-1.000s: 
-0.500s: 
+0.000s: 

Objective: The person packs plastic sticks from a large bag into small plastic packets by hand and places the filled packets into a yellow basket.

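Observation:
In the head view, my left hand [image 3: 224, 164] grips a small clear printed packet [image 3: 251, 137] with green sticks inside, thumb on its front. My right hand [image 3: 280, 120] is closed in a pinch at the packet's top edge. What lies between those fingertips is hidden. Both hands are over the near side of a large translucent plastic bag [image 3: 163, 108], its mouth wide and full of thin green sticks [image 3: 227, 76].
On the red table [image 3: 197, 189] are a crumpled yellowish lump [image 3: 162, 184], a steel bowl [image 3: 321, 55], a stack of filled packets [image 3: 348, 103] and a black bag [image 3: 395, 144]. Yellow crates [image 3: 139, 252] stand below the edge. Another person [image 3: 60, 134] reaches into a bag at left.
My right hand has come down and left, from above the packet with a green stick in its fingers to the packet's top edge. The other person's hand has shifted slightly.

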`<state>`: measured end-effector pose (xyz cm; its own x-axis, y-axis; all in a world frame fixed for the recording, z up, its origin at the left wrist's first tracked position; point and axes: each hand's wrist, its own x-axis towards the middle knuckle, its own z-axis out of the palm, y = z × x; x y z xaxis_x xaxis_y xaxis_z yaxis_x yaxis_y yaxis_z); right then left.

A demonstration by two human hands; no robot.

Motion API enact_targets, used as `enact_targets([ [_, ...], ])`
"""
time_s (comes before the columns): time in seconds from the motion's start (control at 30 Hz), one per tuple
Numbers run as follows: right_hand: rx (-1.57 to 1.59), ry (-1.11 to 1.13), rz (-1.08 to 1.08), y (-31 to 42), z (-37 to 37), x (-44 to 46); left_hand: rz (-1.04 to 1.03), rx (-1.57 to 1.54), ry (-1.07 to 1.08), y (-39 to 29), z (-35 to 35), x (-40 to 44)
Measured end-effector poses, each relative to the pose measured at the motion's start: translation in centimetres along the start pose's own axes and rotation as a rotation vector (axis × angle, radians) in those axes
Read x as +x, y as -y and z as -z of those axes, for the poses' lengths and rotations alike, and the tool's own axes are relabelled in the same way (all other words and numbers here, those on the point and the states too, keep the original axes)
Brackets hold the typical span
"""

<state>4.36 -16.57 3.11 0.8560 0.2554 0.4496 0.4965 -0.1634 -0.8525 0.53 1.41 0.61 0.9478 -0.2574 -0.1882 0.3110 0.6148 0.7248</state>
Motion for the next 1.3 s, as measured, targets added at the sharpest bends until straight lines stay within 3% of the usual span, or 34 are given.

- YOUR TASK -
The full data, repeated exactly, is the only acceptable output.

- ANSWER SECTION -
-1.000s: 
-0.500s: 
+0.000s: 

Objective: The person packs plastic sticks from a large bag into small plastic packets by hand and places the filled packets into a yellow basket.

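Observation:
In the head view, my left hand [image 3: 224, 164] grips a small clear printed packet [image 3: 251, 137] with green sticks inside, thumb on its front. My right hand [image 3: 280, 120] is closed in a pinch at the packet's top edge. What lies between those fingertips is hidden. Both hands are over the near side of a large translucent plastic bag [image 3: 163, 108], its mouth wide and full of thin green sticks [image 3: 227, 76].
On the red table [image 3: 197, 189] are a crumpled yellowish lump [image 3: 162, 184], a steel bowl [image 3: 321, 55], a stack of filled packets [image 3: 348, 103] and a black bag [image 3: 395, 144]. Yellow crates [image 3: 139, 252] stand below the edge. Another person [image 3: 60, 134] reaches into a bag at left.
My right hand has come down and left, from above the packet with a green stick in its fingers to the packet's top edge. The other person's hand has shifted slightly.
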
`<state>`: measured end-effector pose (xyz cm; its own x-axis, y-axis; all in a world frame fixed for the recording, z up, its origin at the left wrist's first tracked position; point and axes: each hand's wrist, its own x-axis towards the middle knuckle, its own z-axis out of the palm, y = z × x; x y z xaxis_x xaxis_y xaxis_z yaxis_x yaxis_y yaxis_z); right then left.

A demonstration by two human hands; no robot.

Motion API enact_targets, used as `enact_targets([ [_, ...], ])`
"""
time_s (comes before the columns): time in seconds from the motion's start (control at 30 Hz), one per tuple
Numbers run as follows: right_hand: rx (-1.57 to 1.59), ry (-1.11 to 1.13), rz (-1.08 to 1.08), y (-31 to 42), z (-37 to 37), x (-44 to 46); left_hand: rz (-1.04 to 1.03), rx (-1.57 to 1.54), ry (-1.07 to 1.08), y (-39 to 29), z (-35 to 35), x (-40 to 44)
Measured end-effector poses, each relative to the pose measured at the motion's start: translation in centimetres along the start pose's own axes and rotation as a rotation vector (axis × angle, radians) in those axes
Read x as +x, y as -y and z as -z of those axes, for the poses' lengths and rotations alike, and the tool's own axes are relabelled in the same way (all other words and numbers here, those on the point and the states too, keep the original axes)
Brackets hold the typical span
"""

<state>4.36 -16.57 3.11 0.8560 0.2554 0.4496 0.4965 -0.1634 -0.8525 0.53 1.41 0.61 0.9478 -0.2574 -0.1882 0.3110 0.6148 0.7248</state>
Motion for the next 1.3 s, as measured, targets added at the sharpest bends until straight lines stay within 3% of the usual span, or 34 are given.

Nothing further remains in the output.